▶ _WORK REQUIRED_
Which lines of the data contain the string "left"? Copy every one.
----
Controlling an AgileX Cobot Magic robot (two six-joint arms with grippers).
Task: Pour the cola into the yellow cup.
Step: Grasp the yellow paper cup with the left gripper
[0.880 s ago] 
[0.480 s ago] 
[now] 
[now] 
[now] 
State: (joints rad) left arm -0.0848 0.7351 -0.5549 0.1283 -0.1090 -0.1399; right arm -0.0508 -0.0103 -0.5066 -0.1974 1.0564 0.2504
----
▶ _WRITTEN RESPONSE_
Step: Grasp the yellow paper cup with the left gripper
State: (joints rad) left arm -0.0848 0.7351 -0.5549 0.1283 -0.1090 -0.1399; right arm -0.0508 -0.0103 -0.5066 -0.1974 1.0564 0.2504

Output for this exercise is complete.